What is required =
In the data below, which lines contain "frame"? List them by copying each one.
Start of Block
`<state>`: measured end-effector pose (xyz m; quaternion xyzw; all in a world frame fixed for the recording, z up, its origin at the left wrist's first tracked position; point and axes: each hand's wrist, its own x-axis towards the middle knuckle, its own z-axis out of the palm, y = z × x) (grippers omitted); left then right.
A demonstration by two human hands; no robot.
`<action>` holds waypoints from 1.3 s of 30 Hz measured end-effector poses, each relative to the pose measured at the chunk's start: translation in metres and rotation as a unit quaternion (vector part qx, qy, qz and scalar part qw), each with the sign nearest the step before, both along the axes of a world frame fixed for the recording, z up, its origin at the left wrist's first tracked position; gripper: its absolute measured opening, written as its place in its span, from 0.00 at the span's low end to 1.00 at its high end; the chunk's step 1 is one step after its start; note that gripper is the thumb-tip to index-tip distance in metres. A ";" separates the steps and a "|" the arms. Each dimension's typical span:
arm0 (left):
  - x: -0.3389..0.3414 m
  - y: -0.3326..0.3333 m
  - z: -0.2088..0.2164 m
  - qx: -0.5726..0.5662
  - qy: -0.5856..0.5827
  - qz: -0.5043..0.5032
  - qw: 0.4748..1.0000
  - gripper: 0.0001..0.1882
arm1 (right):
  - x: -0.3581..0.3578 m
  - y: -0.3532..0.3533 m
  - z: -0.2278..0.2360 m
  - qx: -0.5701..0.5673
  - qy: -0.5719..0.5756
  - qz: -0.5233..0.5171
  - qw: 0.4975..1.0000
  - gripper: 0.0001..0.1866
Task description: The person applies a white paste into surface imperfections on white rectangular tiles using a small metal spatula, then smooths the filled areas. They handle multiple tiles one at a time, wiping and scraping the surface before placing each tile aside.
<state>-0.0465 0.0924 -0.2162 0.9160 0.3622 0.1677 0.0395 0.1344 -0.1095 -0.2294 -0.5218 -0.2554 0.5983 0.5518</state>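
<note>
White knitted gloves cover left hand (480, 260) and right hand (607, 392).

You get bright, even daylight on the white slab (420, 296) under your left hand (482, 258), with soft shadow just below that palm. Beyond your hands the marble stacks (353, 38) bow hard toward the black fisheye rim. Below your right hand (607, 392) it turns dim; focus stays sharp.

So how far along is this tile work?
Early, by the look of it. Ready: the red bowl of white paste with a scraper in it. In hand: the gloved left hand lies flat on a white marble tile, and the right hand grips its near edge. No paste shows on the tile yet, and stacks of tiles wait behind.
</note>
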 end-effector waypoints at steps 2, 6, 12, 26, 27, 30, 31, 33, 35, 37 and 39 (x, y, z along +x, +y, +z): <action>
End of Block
Exercise solution =
`<state>`: measured end-effector pose (xyz m; quaternion xyzw; all in a world frame fixed for the recording, z up, its origin at the left wrist's first tracked position; point and axes: each hand's wrist, its own x-axis towards the middle knuckle, its own z-axis out of the palm, y = z × x) (grippers omitted); left then right.
`<action>` holds waypoints from 1.3 s of 30 Hz measured end-effector poses, each relative to the pose measured at the chunk's start: translation in metres and rotation as a unit quaternion (vector part qx, qy, qz and scalar part qw), each with the sign nearest the step before, both along the axes of a world frame fixed for the recording, z up, its origin at the left wrist's first tracked position; gripper: its absolute measured opening, written as its place in its span, from 0.00 at the span's low end to 1.00 at its high end; the chunk's step 1 is one step after its start; note that gripper is the thumb-tip to index-tip distance in metres. A ";" separates the steps and a "|" the arms. Each dimension's typical span:

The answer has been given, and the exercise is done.